Jackie Collin’s recent death from breast cancer reminded me of when I was first diagnosed with the disease. Jackie kept her illness a secret, even from her loved ones. It wasn’t until her pending death that she began to share with her family and the world that she was battling cancer and that it would eventually take her life. I definitely can relate to Jackie’s initial decision to not share her diagnosis. I was hesitant to share my diagnosis with others because I didn’t want people’s pity. I was always the one people relied on so to be vulnerable/exposed was not a pleasant thought. Also, I didn’t want to face those folks who “write you off as dead”.
But whatever the reasons I chose to withhold information about my illness, it really doesn’t matter because it’s such a personal decision that only the impacted person can make. It wasn’t until long after my victory over breast cancer that I realized that my fight was much bigger than me; I needed to share with others. I imagine this is what Jackie Collins was thinking in her final days.

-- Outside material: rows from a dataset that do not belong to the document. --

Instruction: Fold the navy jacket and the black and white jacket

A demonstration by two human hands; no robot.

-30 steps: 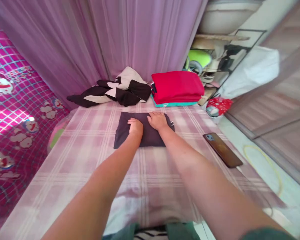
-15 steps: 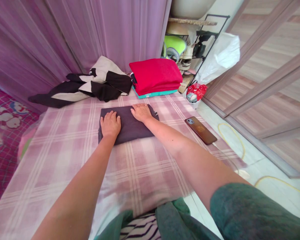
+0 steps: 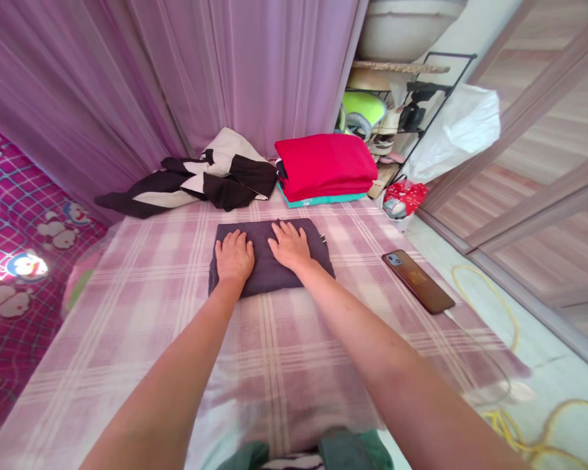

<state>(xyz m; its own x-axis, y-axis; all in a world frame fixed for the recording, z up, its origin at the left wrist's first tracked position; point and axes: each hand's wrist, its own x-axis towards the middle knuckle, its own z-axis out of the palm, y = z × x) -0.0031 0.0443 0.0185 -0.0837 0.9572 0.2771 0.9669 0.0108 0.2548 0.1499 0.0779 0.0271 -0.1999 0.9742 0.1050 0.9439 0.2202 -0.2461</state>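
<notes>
A folded dark grey cloth (image 3: pixel 269 258) lies on a pink plaid sheet (image 3: pixel 255 365); the left hand (image 3: pixel 234 256) and right hand (image 3: pixel 289 246) rest flat on the cloth, fingers spread, gripping nothing; beyond the cloth sit a red folded stack (image 3: pixel 326 166) and a black-and-white garment (image 3: pixel 200 183); right of the cloth lies a phone (image 3: pixel 418 281).

Both hands lie flat, side by side, on the folded cloth (image 3: pixel 269 258), the left hand (image 3: pixel 234 256) on its left half and the right hand (image 3: pixel 289 246) on its middle. The cloth rests on the checked sheet (image 3: pixel 284 352). Beyond the hands, a stack of folded clothes (image 3: pixel 326 168) sits ahead and to the right, a loose garment (image 3: pixel 200 183) ahead and to the left. A phone (image 3: pixel 418 281) lies on the sheet well right of the right hand. The curtain (image 3: pixel 200 78) hangs behind everything.
</notes>
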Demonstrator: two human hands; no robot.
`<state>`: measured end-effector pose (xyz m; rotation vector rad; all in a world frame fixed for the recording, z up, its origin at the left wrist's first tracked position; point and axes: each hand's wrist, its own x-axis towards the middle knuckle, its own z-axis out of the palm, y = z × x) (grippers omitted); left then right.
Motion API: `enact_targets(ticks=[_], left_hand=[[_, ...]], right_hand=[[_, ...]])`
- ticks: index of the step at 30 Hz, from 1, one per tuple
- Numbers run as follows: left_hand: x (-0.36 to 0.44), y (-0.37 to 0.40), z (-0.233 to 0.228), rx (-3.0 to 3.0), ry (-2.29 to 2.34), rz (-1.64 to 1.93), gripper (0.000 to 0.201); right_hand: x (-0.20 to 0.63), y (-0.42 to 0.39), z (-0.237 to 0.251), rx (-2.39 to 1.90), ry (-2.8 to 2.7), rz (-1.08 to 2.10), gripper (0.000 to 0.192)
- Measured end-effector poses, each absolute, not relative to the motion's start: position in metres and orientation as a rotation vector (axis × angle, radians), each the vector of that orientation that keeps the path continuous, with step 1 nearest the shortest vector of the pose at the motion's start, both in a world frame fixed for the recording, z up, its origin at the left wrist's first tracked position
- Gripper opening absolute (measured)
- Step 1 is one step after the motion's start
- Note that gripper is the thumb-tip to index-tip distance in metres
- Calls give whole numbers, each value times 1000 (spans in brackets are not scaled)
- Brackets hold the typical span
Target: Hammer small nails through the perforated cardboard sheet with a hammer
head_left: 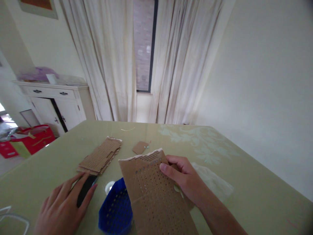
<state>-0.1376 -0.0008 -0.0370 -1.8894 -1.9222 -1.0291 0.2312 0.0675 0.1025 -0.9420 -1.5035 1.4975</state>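
Observation:
My right hand (186, 180) grips the right edge of a brown cardboard sheet (151, 195) punched with rows of small holes, holding it tilted above the table. My left hand (64, 204) rests on the table with its fingers around a dark, slim tool (84, 192); what kind of tool it is I cannot tell. A blue perforated basket (115, 210) sits between my hands, partly hidden under the sheet. A small white round object (109, 187) lies just behind the basket.
A stack of perforated cardboard pieces (100, 158) and a small cardboard scrap (140, 147) lie farther back on the green glossy table (244, 182). Curtains (107, 58), a white cabinet (58, 104) and red bags (34, 138) stand beyond.

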Motion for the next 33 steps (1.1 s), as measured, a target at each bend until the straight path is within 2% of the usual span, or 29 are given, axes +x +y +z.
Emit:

As we approach the month of October you’ll start to hear a lot about breast cancer and you’ll see a lot of pink. I’ll admit that breast cancer awareness has become so commercialized that it’s easy to shrug it off as formality. However, please don’t forget that in the U.S. over 40,000 women and men die from breast cancer each year. Don’t forget that early detection saves thousands of lives each year. Jackie Collins didn’t forget; that’s why until the end, she continued documenting about her experience with the disease. And it’s the reason why I’m writing this blog, because I haven’t forgotten that early detection saved my life. I’ll never forget the significance of October and this October marks a special milestone in my life – My 40th Birthday :o)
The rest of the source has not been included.